En este sentido, se ha recomendado a los co­le­giados: informar a los propietarios sobre la presencia de procesionaria en determinadas zonas y cómo mini­mizar la exposición (llevando al perro atado y con bozal, fundamentalmente); aconsejar evitar paseos en áreas de riesgo o man­­tener a los animales bajo control para impedir el contacto directo; valorar clínicamente cualquier signo com­pa­ti­ble, aunque sea leve, especialmente en animales que hayan estado en exteriores y aplicar tratamiento sin­to­má­ti­co pre­coz y medidas de descontaminación local (lavado ocular/oral) en caso de sospecha y registrar los casos clínicos com­­patibles para contribuir al seguimiento de la incidencia durante la temporada.

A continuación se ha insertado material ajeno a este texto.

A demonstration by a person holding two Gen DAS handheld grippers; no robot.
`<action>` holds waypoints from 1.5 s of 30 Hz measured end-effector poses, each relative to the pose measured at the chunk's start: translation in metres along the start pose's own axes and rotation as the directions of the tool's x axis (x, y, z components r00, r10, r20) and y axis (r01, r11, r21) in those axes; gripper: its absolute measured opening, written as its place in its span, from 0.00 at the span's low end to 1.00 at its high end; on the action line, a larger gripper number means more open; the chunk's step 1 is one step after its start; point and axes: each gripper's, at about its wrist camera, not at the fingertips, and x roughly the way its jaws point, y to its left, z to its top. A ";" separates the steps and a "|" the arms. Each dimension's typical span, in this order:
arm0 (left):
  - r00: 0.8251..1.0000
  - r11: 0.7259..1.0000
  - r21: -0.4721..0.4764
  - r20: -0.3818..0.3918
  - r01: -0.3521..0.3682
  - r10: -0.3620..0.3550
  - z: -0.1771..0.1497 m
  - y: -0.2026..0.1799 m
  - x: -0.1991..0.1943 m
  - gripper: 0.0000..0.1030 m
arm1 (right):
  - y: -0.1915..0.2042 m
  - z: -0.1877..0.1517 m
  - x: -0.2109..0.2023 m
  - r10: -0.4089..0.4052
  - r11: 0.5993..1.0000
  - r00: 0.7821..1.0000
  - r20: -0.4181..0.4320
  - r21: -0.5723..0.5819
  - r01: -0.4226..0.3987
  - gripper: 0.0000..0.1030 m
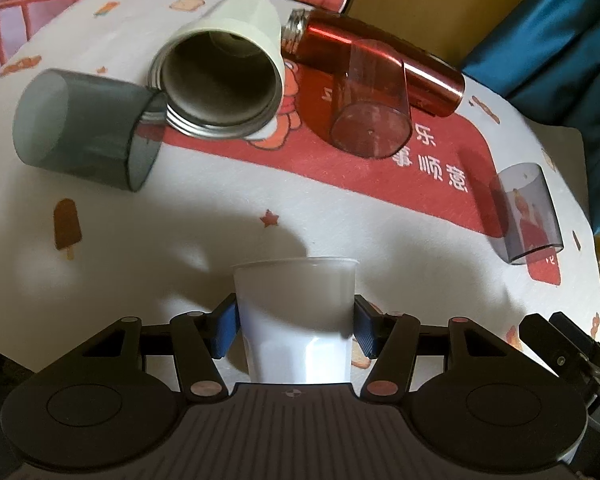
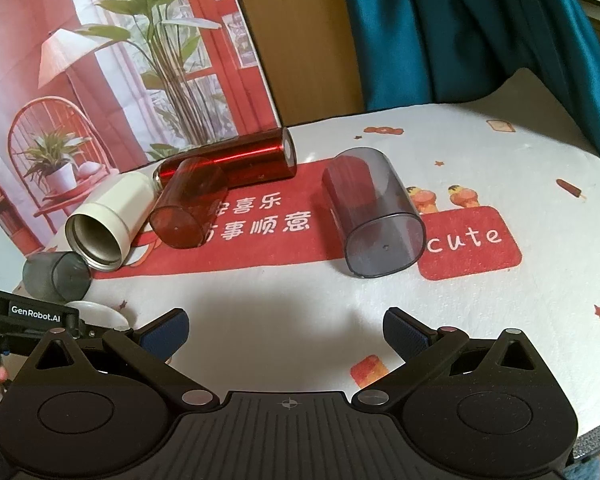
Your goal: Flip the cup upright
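Note:
A white plastic cup (image 1: 296,320) stands upright, rim up, between the blue pads of my left gripper (image 1: 295,326), which is shut on its sides. In the right wrist view only the cup's rim (image 2: 100,312) peeks out at the left, behind the left gripper's body. My right gripper (image 2: 286,330) is open and empty, low over the white tablecloth, with a clear grey cup (image 2: 374,216) lying on its side ahead of it.
Lying on the cloth: a cream flask (image 1: 224,76), a red metal flask (image 1: 376,60), a red clear cup (image 1: 370,116), a dark grey cup (image 1: 84,124) and the clear grey cup (image 1: 526,212). A poster (image 2: 100,60) and blue curtain (image 2: 460,28) stand behind. The table edge (image 2: 596,420) is near right.

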 end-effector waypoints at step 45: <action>0.978 0.974 0.213 0.208 -0.079 0.034 -0.017 -0.033 -0.007 0.50 | -0.003 -0.002 0.008 0.007 1.000 0.999 -0.038 0.029 -0.005 1.00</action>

Un perro sale a pasear por un parque de Alicante donde hay pinos afectados por la procesionaria, en imagen de archivo

Un perro sale a pasear por un parque de Alicante donde hay pinos afectados por la procesionaria, en imagen de archivo / Pilar Cortés

Su ciclo biológico

En la provincia de Alicante, el ciclo biologico de la Thaumetopoea pityocampa suele arrancar durante la última semana de septiembre y los primeros diez días de octubre, cuando las hembras ponen sus huevos en las hojas más tiernas de los pinos. Una vez eclosionan, las larvas se alimentan durante las semanas restantes de ese mes de octubre, no­viem­bre y hasta el 15-20 de diciembre con más intensidad y es por estas fechas cuando estos lepidópteros confeccionan con sus ‘ceras’ sus propias bolsas, donde se refugian tanto del frio invernal como de las aves insec­tívo­ras. Cuando sa­len de éstas lo hacen solo por las noches para evitar a tales depredadores.

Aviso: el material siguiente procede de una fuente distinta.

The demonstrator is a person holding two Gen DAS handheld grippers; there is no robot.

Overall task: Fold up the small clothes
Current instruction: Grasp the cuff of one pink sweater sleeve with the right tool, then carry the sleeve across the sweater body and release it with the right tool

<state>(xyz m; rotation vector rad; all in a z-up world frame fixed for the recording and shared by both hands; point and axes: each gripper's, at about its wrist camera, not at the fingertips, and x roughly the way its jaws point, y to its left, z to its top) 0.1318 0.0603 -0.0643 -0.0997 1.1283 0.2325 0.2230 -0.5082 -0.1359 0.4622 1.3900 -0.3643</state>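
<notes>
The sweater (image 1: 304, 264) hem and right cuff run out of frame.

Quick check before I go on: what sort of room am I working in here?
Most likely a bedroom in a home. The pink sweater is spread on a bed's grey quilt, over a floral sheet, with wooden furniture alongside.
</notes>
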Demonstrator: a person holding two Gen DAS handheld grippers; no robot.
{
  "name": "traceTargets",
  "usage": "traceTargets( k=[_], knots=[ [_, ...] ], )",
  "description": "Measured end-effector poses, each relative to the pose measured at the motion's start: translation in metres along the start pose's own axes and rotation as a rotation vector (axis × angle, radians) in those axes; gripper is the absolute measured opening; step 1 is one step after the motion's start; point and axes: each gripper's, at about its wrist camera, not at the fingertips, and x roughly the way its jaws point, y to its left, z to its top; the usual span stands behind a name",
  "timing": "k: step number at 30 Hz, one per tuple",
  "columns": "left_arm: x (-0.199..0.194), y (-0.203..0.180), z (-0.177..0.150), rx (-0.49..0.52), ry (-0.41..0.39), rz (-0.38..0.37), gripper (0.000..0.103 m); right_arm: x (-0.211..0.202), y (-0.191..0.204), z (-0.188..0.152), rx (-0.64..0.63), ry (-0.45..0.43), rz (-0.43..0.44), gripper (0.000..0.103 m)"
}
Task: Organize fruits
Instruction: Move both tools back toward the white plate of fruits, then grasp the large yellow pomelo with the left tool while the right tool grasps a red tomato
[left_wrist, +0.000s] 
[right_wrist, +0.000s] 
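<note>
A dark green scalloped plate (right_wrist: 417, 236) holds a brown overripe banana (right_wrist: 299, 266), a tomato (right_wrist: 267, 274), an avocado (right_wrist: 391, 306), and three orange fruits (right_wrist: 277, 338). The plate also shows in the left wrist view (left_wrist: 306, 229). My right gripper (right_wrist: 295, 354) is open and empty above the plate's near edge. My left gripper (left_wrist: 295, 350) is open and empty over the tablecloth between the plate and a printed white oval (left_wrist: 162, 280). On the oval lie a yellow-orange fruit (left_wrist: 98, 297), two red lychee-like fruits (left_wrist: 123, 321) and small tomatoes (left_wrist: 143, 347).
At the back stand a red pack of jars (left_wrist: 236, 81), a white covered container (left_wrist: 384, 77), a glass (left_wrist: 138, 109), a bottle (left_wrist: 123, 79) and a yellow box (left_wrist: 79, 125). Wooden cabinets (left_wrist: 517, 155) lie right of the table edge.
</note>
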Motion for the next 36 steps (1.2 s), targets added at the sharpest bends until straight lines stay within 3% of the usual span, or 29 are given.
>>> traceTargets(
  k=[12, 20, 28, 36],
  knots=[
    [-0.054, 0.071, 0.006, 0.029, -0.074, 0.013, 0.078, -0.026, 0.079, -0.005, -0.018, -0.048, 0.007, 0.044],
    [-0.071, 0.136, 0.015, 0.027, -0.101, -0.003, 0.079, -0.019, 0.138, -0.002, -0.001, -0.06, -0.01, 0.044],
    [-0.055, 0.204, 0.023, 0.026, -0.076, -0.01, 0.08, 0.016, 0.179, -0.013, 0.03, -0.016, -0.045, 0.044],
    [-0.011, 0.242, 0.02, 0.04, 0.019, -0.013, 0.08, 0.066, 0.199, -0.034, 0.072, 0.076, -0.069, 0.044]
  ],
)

A partir de mediados de ene­ro, finales de es­te mes -como se ha dado quizá de forma algo adelantada este año- o incluso, en las temporadas más tardías, a co­mien­zos de febrero es cuando, ya convertidas en orugas, comienzan a bajar de las bolsas construidas en las ramas al sue­lo, bus­can­do generalmente protección en la hojarasca o en las grietas más bajas de la corteza del pino. Se les lla­ma pro­cesionaria porque, incluso cuando van más allá, se desplazan siempre en fila india, una detrás de otra. El pe­rio­do en el que estas orugas se aventuran a descender al nivel del suelo puede pro­longarse durante casi un mes. Ya en pri­mavera se enterrarán y forman la crisálida (pupa) bajo tierra y en verano emergerán como mariposas nocturnas.